_EXERCISE REQUIREMENTS_. The required answer is an exact copy of every line from the beginning of the entries through the line with "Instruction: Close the", with all pictures omitted.

_GIVEN RECORDS_.
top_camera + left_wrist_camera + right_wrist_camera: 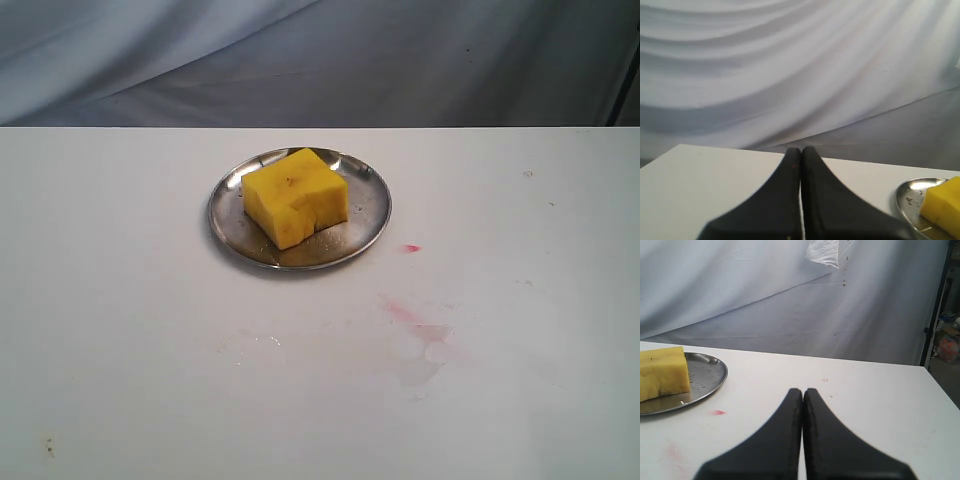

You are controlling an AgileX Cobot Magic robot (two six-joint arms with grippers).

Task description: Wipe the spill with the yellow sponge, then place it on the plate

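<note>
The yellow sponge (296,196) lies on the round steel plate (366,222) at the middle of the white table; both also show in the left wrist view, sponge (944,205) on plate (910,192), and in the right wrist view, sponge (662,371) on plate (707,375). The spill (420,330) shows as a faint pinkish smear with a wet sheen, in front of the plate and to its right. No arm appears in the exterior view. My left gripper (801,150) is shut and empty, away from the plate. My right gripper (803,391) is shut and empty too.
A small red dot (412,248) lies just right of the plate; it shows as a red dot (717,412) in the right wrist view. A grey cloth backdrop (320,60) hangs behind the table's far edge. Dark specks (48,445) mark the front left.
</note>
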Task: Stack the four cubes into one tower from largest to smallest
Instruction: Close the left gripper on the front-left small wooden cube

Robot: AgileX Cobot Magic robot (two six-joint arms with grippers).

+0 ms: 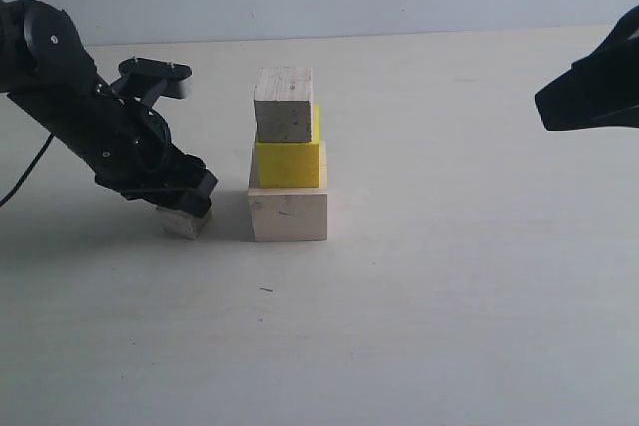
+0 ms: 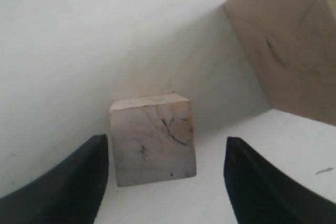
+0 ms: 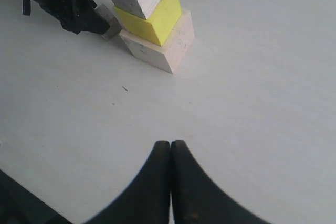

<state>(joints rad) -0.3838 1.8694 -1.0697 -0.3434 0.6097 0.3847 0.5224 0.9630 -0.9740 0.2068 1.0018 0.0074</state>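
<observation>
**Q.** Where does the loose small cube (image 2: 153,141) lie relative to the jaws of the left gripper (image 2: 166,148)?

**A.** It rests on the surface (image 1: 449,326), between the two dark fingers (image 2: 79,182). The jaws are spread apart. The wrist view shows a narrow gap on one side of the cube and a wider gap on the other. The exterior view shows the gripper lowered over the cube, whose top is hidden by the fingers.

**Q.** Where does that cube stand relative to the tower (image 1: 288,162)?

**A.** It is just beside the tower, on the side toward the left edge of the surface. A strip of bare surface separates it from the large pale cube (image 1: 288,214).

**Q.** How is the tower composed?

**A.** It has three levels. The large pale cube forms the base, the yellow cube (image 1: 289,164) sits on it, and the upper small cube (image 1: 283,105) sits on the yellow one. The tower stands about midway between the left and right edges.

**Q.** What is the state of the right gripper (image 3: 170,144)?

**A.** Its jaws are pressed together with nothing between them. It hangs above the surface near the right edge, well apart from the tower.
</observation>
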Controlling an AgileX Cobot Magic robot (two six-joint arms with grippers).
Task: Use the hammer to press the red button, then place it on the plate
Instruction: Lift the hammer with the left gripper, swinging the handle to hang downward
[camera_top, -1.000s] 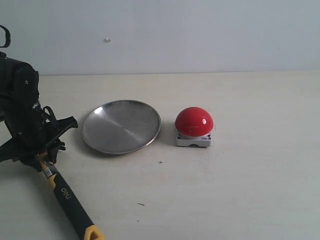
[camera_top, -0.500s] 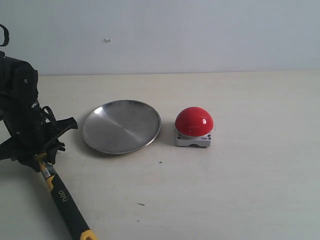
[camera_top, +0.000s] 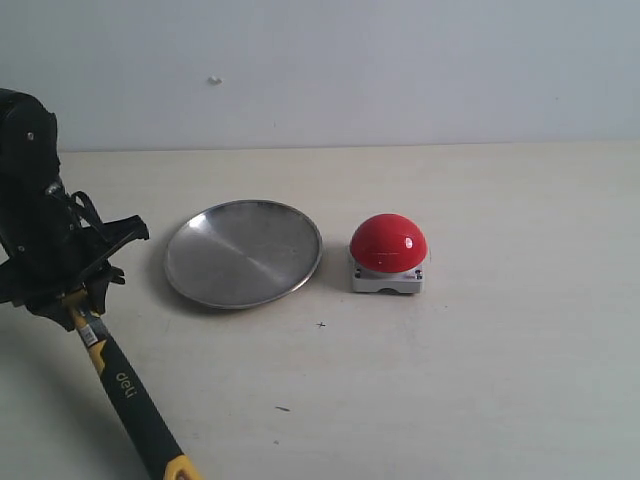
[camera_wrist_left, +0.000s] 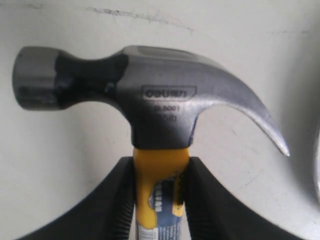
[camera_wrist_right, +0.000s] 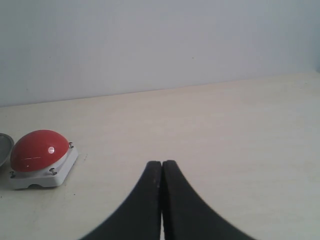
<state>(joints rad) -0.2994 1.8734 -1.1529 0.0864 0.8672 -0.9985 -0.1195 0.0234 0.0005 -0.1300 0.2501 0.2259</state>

_PROBLEM SOLUTION_.
top_camera + left_wrist_camera + right_wrist_camera: 

You are controlling an AgileX Cobot Magic robot (two six-joint arms with grippers).

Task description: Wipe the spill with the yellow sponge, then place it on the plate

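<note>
The yellow sponge (296,196) lies on the round steel plate (366,222) at the middle of the white table; both also show in the left wrist view, sponge (944,205) on plate (910,192), and in the right wrist view, sponge (662,371) on plate (707,375). The spill (420,330) shows as a faint pinkish smear with a wet sheen, in front of the plate and to its right. No arm appears in the exterior view. My left gripper (801,150) is shut and empty, away from the plate. My right gripper (803,391) is shut and empty too.
A small red dot (412,248) lies just right of the plate; it shows as a red dot (717,412) in the right wrist view. A grey cloth backdrop (320,60) hangs behind the table's far edge. Dark specks (48,445) mark the front left.
</note>
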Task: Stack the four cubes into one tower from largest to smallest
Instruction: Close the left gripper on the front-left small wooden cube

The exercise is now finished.